[TASK PROMPT]
Go over each line of the entries below, count those with "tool", and give only the count.

[INPUT RECORDS]
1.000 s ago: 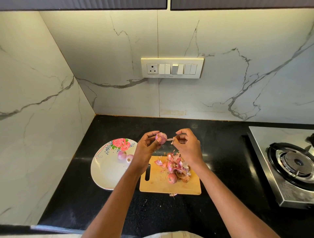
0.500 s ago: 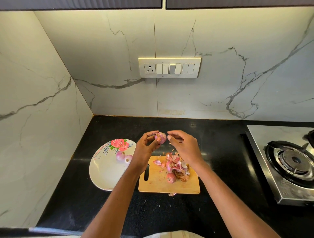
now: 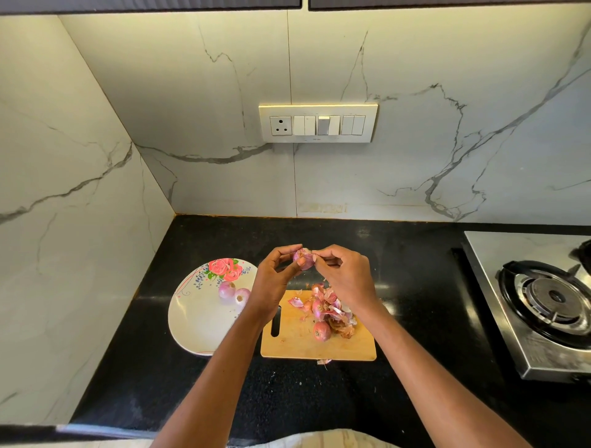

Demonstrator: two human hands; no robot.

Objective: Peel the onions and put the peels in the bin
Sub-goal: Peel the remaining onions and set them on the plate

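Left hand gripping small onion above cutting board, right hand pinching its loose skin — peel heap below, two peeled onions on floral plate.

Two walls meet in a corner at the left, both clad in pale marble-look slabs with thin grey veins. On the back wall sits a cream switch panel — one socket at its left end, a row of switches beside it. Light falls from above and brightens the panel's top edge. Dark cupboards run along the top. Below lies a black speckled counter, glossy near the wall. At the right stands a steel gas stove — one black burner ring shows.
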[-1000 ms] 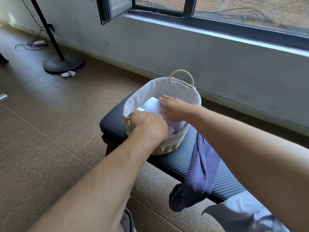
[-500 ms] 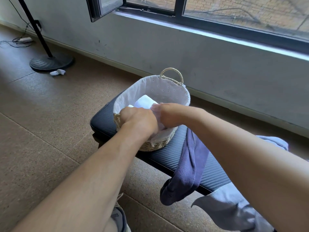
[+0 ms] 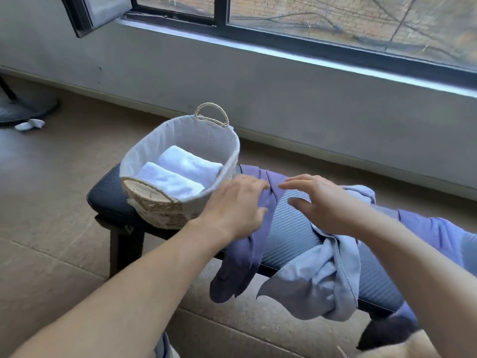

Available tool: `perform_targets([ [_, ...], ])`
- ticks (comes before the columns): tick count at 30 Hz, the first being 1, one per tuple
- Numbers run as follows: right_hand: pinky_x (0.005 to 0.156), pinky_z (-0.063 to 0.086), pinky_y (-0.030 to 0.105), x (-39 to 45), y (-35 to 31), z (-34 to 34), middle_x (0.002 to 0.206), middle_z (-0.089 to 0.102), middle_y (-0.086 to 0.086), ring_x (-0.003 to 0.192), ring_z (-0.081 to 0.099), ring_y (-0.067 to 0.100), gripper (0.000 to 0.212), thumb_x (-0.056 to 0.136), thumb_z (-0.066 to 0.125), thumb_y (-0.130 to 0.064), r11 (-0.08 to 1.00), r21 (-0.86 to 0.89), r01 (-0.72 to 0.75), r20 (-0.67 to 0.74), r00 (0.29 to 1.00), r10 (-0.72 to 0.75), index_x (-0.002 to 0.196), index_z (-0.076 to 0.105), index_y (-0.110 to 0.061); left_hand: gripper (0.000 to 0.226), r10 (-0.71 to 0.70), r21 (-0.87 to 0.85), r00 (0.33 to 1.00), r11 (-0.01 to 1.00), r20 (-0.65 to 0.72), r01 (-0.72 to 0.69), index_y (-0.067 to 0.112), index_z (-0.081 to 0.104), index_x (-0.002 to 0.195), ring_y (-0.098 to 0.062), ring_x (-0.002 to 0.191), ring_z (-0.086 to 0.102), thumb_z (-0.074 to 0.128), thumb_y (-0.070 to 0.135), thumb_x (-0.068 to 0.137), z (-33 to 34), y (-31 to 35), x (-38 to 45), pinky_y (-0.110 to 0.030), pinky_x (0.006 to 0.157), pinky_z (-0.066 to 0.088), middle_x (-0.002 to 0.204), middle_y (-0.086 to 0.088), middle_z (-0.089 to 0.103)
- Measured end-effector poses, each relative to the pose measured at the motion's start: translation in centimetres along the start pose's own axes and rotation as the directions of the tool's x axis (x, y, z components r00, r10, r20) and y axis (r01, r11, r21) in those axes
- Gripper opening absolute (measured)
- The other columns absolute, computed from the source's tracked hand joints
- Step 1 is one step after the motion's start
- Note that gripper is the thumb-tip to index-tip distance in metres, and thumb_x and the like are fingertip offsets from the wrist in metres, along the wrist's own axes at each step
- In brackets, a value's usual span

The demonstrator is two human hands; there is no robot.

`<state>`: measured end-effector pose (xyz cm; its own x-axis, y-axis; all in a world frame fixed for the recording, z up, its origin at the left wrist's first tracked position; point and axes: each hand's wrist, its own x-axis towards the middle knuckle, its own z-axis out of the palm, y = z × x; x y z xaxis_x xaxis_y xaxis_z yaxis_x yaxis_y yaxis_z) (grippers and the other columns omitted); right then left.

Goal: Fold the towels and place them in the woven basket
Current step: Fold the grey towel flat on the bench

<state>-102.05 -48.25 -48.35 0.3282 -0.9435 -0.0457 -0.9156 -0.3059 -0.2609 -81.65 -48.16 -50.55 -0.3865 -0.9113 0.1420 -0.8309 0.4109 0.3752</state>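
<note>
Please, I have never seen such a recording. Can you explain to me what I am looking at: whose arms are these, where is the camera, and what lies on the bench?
The camera sits on a person's head and looks down, so the two bare arms are that person's own. A padded bench carries a woven basket with a cloth lining. Two folded white towels lie inside it. Beside the basket, a purple towel and a light blue towel hang unfolded over the bench. The left hand and right hand are open above the purple towel, holding nothing.

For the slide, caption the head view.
Two white towels in woven basket; both open hands reach for purple towel.
</note>
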Motion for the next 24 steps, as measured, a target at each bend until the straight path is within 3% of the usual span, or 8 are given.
perform_targets([
  [2,0.112,0.022,0.023,-0.7,2.1,1.3,0.151,0.049,0.003,0.139,0.042,0.024,0.045,0.099,0.061,-0.027,0.99,-0.019,-0.139,0.011,0.99,0.139,0.143,0.055,-0.022,0.056,0.016,-0.032,0.997,0.999,0.071,-0.014,0.022,0.052,0.143,-0.021,0.135,0.046,0.068,0.034,0.091,1.4,0.5,-0.1,-0.037,0.114,0.034,0.143,-0.001,0.056],
  [5,0.119,0.024,0.036,-1.4,4.5,2.8,0.159,0.039,0.005,0.146,0.033,0.027,0.057,0.096,0.062,-0.032,0.949,-0.106,-0.296,0.133,0.942,0.309,0.15,0.046,-0.021,0.057,0.082,-0.061,0.993,0.995,0.089,-0.076,0.025,0.05,0.145,-0.015,0.137,0.045,0.068,0.037,0.092,2.8,1.3,0.1,-0.033,0.115,0.033,0.145,0.005,0.054],
  [8,0.111,0.038,0.045,-1.8,6.5,2.7,0.153,0.044,0.006,0.137,0.041,0.03,0.06,0.091,0.059,-0.031,0.905,-0.14,-0.401,0.167,0.892,0.421,0.148,0.046,-0.023,0.054,0.101,-0.091,0.989,0.992,0.107,-0.091,0.026,0.053,0.142,-0.012,0.136,0.046,0.069,0.038,0.091,3.7,2.2,0.4,-0.033,0.115,0.034,0.144,0.008,0.055],
  [11,0.101,0.046,0.044,-1.9,8.2,2.8,0.141,0.053,0.01,0.125,0.052,0.031,0.06,0.085,0.057,-0.043,0.876,-0.222,-0.427,0.215,0.855,0.471,0.141,0.05,-0.024,0.05,0.106,-0.098,0.984,0.991,0.141,-0.093,0.028,0.054,0.139,-0.009,0.136,0.044,0.067,0.039,0.092,4.6,2.7,0.6,-0.03,0.115,0.033,0.141,0.011,0.056],
  [14,0.084,0.047,0.033,-2.2,8.1,2.9,0.128,0.062,0.01,0.101,0.056,0.025,0.05,0.089,0.061,-0.041,0.891,-0.203,-0.407,0.271,0.851,0.451,0.134,0.054,-0.019,0.048,0.116,-0.105,0.981,0.989,0.153,-0.101,0.029,0.055,0.138,-0.007,0.135,0.044,0.067,0.04,0.092,5.5,2.9,0.7,-0.029,0.115,0.032,0.14,0.013,0.056],
  [18,0.09,0.045,0.031,-2.7,8.0,3.0,0.141,0.057,0.005,0.123,0.055,0.026,0.069,0.088,0.069,-0.034,0.913,-0.156,-0.376,0.29,0.866,0.407,0.15,0.042,-0.026,0.045,0.126,-0.106,0.977,0.988,0.174,-0.108,0.03,0.057,0.136,-0.006,0.134,0.044,0.066,0.039,0.092,6.3,3.0,0.7,-0.028,0.113,0.033,0.138,0.015,0.056],
  [20,0.092,0.045,0.03,-2.7,7.7,3.2,0.137,0.061,0.003,0.125,0.056,0.025,0.071,0.086,0.072,-0.029,0.927,-0.148,-0.345,0.269,0.888,0.374,0.15,0.042,-0.024,0.044,0.127,-0.102,0.975,0.989,0.184,-0.109,0.031,0.057,0.135,-0.006,0.133,0.045,0.066,0.039,0.092,6.5,3.0,0.7,-0.028,0.113,0.034,0.137,0.016,0.056],
  [24,0.086,0.054,0.032,-2.1,6.3,3.7,0.112,0.073,0.004,0.101,0.068,0.022,0.045,0.091,0.064,-0.021,0.956,-0.065,-0.287,0.224,0.929,0.294,0.136,0.056,-0.022,0.042,0.097,-0.102,0.978,0.992,0.185,-0.079,0.031,0.058,0.134,-0.007,0.132,0.047,0.064,0.038,0.093,6.5,2.8,0.7,-0.032,0.112,0.036,0.137,0.014,0.057],
])
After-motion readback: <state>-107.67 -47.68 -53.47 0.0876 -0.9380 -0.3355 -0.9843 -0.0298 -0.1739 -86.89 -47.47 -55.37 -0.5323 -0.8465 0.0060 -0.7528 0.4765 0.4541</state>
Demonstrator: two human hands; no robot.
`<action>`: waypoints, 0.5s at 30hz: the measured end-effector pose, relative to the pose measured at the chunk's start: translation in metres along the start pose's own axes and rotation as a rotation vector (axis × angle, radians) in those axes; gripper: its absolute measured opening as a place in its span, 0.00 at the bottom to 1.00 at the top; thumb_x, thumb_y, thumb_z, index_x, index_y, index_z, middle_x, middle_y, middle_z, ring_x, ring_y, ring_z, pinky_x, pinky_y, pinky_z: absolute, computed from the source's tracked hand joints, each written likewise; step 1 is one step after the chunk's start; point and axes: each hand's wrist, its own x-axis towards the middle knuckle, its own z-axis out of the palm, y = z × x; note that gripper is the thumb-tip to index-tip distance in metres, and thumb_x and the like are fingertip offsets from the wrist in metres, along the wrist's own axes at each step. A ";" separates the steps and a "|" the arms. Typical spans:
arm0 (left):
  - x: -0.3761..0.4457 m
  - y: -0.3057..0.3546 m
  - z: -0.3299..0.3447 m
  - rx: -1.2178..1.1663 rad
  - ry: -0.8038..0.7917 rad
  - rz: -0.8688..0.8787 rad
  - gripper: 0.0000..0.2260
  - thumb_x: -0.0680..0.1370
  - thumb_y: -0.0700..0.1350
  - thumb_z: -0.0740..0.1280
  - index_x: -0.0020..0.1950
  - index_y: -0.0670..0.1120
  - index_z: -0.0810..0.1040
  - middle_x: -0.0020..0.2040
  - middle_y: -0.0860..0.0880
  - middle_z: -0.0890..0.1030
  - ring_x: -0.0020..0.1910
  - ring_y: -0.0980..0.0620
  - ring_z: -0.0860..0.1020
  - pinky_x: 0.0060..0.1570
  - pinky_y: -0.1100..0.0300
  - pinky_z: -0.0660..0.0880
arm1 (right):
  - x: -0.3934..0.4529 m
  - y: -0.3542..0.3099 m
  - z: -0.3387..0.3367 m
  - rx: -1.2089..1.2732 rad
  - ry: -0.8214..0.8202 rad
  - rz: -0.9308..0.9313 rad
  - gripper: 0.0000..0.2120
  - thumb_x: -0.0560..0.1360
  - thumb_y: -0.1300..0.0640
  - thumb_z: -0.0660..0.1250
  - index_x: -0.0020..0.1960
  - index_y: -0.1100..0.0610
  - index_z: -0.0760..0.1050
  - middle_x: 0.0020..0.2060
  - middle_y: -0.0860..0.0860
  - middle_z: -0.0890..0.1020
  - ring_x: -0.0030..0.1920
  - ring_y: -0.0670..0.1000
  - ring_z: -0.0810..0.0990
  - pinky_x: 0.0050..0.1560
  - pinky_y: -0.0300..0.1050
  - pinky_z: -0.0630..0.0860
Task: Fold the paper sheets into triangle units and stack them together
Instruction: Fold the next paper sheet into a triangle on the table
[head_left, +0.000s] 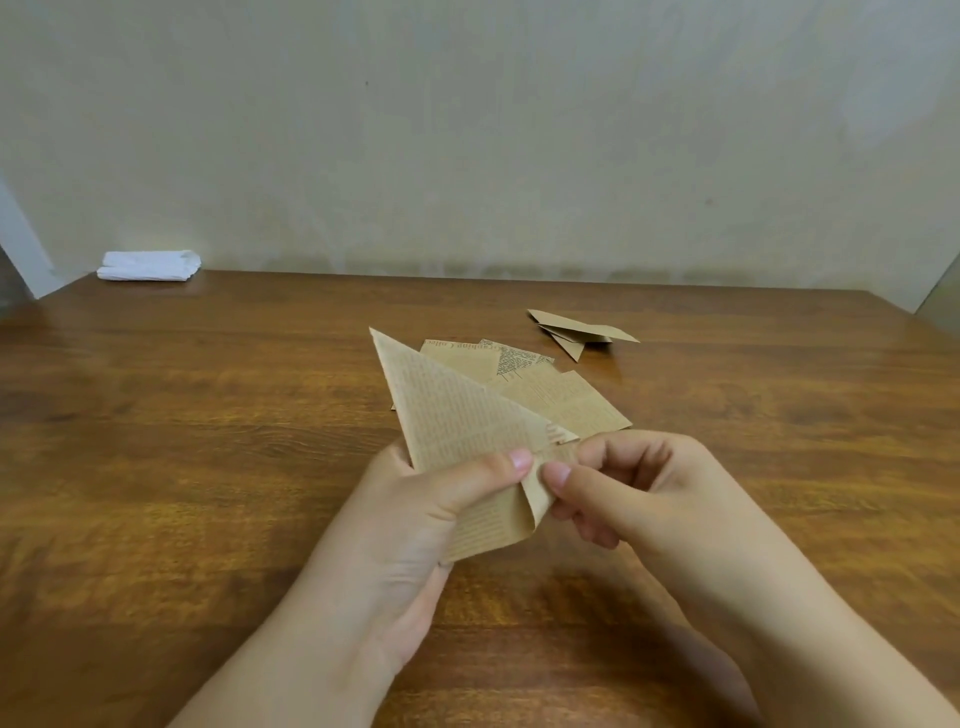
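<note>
You hold the folded paper triangle (457, 431) above the table (208, 415), its long axis running from the far-left tip back toward you. Your left hand (415, 525) has its grip closed on the near body of the sheet, and your right hand (639, 493) pinches the loose corner flap just beside the left thumb. The flap lies nearer your right hand, so that hand is probably the one to press the coming crease, while the unfolded sheets (550, 389) and the finished units (576, 330) lie on the table beyond.

Brown wooden bench (208, 441), grain running across. White folded cloth (149, 266) on bench's far left corner, against pale wall (467, 130). Wall runs along bench's far edge.
</note>
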 end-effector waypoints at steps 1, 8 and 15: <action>0.000 0.000 0.000 0.000 -0.009 -0.002 0.19 0.60 0.37 0.79 0.50 0.44 0.84 0.49 0.43 0.85 0.49 0.45 0.84 0.45 0.54 0.76 | 0.000 0.000 0.000 -0.006 0.001 -0.005 0.15 0.64 0.47 0.73 0.34 0.60 0.80 0.26 0.51 0.78 0.27 0.45 0.71 0.28 0.36 0.67; -0.001 0.001 0.001 0.037 -0.024 0.011 0.21 0.61 0.36 0.79 0.53 0.41 0.83 0.49 0.41 0.85 0.51 0.43 0.83 0.54 0.46 0.77 | 0.001 0.003 0.000 -0.023 0.005 -0.022 0.15 0.62 0.45 0.73 0.32 0.57 0.80 0.27 0.52 0.77 0.28 0.46 0.69 0.29 0.39 0.64; -0.002 0.001 0.003 0.032 -0.017 0.022 0.21 0.61 0.35 0.78 0.52 0.41 0.83 0.49 0.42 0.85 0.50 0.44 0.84 0.52 0.49 0.78 | 0.001 0.001 -0.003 0.069 0.023 -0.022 0.18 0.58 0.42 0.71 0.35 0.58 0.83 0.26 0.50 0.77 0.27 0.43 0.70 0.28 0.33 0.67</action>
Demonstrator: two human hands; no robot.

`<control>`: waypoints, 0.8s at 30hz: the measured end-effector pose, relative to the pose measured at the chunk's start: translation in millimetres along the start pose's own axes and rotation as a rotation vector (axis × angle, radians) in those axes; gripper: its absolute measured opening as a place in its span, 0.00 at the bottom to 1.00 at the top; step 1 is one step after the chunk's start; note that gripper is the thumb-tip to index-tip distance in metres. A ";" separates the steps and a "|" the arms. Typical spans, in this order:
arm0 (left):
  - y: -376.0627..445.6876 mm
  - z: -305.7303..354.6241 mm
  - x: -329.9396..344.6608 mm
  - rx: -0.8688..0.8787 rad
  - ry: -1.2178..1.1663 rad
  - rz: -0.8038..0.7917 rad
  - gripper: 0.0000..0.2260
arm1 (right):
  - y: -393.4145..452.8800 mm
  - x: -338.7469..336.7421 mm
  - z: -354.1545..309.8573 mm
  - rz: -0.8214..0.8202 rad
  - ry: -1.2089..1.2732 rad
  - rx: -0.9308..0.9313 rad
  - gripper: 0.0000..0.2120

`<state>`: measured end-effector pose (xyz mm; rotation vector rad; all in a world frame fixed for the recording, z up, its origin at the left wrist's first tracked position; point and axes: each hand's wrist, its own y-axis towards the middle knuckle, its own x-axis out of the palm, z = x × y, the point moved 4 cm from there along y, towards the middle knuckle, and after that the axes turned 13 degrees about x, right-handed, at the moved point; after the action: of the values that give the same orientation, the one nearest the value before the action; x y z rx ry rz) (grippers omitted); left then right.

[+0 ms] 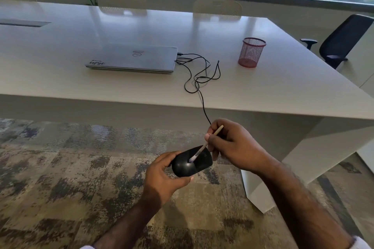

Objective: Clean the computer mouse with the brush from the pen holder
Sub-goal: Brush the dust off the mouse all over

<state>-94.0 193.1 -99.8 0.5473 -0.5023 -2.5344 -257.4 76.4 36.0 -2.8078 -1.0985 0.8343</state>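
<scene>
Fingers (162,159) of our left hand (162,180) clamp the mouse (191,164); right hand (234,145) pinches brush (202,147) w/ tip on it.

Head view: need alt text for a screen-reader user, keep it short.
A person's left hand holds a black wired mouse off the table, over the carpet, while the right hand presses a small brush onto it. Behind, on the white table, sit a closed laptop and a red mesh pen holder.
</scene>
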 end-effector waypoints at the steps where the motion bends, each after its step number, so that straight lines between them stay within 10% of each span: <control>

[TASK OUTPUT]
2